(EXERCISE REQUIREMENTS):
Retype all of the lines below with no changes.

##########

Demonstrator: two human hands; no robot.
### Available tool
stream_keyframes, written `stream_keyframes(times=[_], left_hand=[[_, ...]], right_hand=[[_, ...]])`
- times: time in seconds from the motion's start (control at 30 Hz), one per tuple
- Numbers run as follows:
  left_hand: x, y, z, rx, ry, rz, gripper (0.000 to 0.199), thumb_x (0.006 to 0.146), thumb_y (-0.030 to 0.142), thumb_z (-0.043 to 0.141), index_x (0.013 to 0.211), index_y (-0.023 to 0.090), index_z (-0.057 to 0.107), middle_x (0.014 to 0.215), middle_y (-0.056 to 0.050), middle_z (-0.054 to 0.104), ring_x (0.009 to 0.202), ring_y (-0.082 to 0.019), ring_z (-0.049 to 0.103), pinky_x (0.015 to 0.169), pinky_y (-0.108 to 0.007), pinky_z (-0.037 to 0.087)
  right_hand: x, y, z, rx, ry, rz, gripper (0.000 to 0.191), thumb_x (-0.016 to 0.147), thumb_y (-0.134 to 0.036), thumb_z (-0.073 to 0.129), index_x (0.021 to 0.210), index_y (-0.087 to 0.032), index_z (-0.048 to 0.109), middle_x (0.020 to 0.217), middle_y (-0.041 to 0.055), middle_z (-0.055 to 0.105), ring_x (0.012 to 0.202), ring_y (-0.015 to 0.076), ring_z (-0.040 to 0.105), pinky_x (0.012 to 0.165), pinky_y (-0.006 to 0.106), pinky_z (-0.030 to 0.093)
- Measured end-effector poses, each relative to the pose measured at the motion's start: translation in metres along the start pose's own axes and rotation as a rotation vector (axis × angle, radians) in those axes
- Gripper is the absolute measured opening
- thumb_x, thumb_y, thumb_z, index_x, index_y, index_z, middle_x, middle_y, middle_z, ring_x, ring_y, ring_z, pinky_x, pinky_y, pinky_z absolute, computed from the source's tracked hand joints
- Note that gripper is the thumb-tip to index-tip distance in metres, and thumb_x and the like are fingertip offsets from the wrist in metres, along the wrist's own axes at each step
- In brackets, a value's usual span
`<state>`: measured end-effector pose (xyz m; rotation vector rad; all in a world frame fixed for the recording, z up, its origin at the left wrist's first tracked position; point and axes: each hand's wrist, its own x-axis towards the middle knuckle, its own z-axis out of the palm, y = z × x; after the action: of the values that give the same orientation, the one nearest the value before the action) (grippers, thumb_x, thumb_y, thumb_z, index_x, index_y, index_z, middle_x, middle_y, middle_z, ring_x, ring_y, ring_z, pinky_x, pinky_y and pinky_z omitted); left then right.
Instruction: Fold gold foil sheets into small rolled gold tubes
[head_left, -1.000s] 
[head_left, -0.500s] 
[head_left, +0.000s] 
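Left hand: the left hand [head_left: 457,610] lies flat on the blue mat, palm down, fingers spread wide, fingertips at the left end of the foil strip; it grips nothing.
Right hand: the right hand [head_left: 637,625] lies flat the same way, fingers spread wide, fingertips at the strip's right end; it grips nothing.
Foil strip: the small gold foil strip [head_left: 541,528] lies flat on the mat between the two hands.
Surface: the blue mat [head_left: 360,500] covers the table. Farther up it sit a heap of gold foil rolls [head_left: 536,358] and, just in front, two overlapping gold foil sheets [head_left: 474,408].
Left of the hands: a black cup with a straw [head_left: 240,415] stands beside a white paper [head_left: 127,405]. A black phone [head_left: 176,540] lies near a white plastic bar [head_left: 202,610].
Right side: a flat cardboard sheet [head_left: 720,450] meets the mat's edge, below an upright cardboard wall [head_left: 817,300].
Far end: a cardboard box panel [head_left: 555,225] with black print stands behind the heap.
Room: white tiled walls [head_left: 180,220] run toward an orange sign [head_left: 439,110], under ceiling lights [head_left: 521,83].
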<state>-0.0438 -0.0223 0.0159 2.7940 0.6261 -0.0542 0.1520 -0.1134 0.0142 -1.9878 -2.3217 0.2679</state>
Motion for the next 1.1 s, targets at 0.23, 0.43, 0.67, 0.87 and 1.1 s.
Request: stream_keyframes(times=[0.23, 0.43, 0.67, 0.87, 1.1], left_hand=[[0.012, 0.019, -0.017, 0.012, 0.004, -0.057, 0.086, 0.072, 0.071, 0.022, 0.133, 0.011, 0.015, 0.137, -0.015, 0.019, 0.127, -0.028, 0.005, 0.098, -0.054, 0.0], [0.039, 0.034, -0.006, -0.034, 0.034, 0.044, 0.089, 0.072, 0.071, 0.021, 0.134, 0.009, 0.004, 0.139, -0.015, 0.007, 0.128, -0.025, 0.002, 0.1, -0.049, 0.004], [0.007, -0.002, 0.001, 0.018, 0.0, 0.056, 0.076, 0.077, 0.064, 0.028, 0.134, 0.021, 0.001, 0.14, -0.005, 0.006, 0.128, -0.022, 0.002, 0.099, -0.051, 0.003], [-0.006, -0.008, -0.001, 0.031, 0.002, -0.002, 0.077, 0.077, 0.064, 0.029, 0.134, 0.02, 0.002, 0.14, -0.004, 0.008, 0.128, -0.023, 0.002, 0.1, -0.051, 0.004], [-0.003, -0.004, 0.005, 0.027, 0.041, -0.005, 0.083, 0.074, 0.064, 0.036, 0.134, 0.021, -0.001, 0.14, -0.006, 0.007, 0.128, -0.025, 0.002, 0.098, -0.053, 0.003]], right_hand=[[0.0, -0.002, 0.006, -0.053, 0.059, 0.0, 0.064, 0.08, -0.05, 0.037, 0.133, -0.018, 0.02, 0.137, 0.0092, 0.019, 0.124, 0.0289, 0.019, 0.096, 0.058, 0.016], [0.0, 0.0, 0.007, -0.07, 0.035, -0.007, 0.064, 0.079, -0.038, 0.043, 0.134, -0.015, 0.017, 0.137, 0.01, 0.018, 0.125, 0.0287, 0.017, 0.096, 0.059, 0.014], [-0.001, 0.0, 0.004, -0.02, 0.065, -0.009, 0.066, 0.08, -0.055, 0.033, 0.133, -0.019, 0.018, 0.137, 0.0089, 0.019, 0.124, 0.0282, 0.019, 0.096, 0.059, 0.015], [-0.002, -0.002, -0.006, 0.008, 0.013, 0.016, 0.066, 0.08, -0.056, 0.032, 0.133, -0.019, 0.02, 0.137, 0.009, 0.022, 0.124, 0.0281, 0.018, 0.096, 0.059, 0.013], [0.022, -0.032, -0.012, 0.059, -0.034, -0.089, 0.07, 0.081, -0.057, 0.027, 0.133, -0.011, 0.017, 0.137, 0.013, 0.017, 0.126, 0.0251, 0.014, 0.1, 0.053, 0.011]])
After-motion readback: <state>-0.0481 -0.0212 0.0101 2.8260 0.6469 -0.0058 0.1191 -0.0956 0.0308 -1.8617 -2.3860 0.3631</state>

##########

(YOUR SOLUTION):
Demonstrator: two human hands; no robot.
### Available tool
stream_keyframes, written `stream_keyframes(times=[_], left_hand=[[_, ...]], right_hand=[[_, ...]])`
- times: time in seconds from the motion's start (control at 30 Hz), one per tuple
- Numbers run as follows:
  left_hand: x, y, z, rx, ry, rz, gripper (0.000 to 0.199), thumb_x (0.006 to 0.146), thumb_y (-0.030 to 0.142), thumb_z (-0.043 to 0.141), index_x (0.013 to 0.211), index_y (-0.023 to 0.090), index_z (-0.057 to 0.107), middle_x (0.014 to 0.215), middle_y (-0.056 to 0.050), middle_z (-0.054 to 0.104), ring_x (0.009 to 0.202), ring_y (-0.082 to 0.019), ring_z (-0.049 to 0.103), pinky_x (0.015 to 0.169), pinky_y (-0.108 to 0.007), pinky_z (-0.037 to 0.087)
  right_hand: x, y, z, rx, ry, rz, gripper (0.000 to 0.191), thumb_x (-0.016 to 0.147), thumb_y (-0.134 to 0.036), thumb_z (-0.073 to 0.129), index_x (0.021 to 0.210), index_y (-0.087 to 0.032), index_z (-0.048 to 0.109), middle_x (0.020 to 0.217), middle_y (-0.041 to 0.055), middle_z (-0.055 to 0.105), ring_x (0.012 to 0.202), ring_y (-0.015 to 0.076), ring_z (-0.040 to 0.105), pinky_x (0.012 to 0.165), pinky_y (-0.006 to 0.106), pinky_z (-0.030 to 0.093)
- Measured end-effector poses, each relative to the pose measured at the motion's start: translation in metres along the start pose's own axes and rotation as a rotation vector (axis × angle, radians) in those axes
- Gripper is the absolute measured opening
- thumb_x, thumb_y, thumb_z, index_x, index_y, index_z, middle_x, middle_y, middle_z, ring_x, ring_y, ring_z, pinky_x, pinky_y, pinky_z absolute, computed from the source's tracked hand joints
- Note that gripper is the thumb-tip to index-tip distance in metres, and thumb_x and the like are fingertip offsets from the wrist in metres, along the wrist's own axes at each step
- In brackets, a value's usual span
`<state>`: measured end-effector pose (xyz m; rotation vector rad; all in a world frame fixed for the recording, z up, its origin at the left wrist's first tracked position; point and axes: each hand's wrist, its own x-axis towards the middle knuckle, its own z-axis out of the palm, y = z × x; after the action: of the values that give the same orientation, the one nearest the value before the action) (grippers, thumb_x, thumb_y, thumb_z, index_x, index_y, index_z, middle_x, middle_y, middle_z, ring_x, ring_y, ring_z, pinky_x, pinky_y and pinky_z omitted); left then right.
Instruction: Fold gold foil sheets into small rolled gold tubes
[head_left, -1.000s] 
[head_left, -0.500s] 
[head_left, +0.000s] 
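Left hand: the left hand [head_left: 457,610] lies flat on the blue mat, palm down, fingers spread wide, fingertips at the left end of the foil strip; it grips nothing.
Right hand: the right hand [head_left: 637,625] lies flat the same way, fingers spread wide, fingertips at the strip's right end; it grips nothing.
Foil strip: the small gold foil strip [head_left: 541,528] lies flat on the mat between the two hands.
Surface: the blue mat [head_left: 360,500] covers the table. Farther up it sit a heap of gold foil rolls [head_left: 536,358] and, just in front, two overlapping gold foil sheets [head_left: 474,408].
Left of the hands: a black cup with a straw [head_left: 240,415] stands beside a white paper [head_left: 127,405]. A black phone [head_left: 176,540] lies near a white plastic bar [head_left: 202,610].
Right side: a flat cardboard sheet [head_left: 720,450] meets the mat's edge, below an upright cardboard wall [head_left: 817,300].
Far end: a cardboard box panel [head_left: 555,225] with black print stands behind the heap.
Room: white tiled walls [head_left: 180,220] run toward an orange sign [head_left: 439,110], under ceiling lights [head_left: 521,83].
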<state>-0.0438 -0.0223 0.0159 2.7940 0.6261 -0.0542 0.1520 -0.1134 0.0142 -1.9878 -2.3217 0.2679</state>
Motion for the next 1.1 s, targets at 0.23, 0.43, 0.67, 0.87 and 1.1 s.
Request: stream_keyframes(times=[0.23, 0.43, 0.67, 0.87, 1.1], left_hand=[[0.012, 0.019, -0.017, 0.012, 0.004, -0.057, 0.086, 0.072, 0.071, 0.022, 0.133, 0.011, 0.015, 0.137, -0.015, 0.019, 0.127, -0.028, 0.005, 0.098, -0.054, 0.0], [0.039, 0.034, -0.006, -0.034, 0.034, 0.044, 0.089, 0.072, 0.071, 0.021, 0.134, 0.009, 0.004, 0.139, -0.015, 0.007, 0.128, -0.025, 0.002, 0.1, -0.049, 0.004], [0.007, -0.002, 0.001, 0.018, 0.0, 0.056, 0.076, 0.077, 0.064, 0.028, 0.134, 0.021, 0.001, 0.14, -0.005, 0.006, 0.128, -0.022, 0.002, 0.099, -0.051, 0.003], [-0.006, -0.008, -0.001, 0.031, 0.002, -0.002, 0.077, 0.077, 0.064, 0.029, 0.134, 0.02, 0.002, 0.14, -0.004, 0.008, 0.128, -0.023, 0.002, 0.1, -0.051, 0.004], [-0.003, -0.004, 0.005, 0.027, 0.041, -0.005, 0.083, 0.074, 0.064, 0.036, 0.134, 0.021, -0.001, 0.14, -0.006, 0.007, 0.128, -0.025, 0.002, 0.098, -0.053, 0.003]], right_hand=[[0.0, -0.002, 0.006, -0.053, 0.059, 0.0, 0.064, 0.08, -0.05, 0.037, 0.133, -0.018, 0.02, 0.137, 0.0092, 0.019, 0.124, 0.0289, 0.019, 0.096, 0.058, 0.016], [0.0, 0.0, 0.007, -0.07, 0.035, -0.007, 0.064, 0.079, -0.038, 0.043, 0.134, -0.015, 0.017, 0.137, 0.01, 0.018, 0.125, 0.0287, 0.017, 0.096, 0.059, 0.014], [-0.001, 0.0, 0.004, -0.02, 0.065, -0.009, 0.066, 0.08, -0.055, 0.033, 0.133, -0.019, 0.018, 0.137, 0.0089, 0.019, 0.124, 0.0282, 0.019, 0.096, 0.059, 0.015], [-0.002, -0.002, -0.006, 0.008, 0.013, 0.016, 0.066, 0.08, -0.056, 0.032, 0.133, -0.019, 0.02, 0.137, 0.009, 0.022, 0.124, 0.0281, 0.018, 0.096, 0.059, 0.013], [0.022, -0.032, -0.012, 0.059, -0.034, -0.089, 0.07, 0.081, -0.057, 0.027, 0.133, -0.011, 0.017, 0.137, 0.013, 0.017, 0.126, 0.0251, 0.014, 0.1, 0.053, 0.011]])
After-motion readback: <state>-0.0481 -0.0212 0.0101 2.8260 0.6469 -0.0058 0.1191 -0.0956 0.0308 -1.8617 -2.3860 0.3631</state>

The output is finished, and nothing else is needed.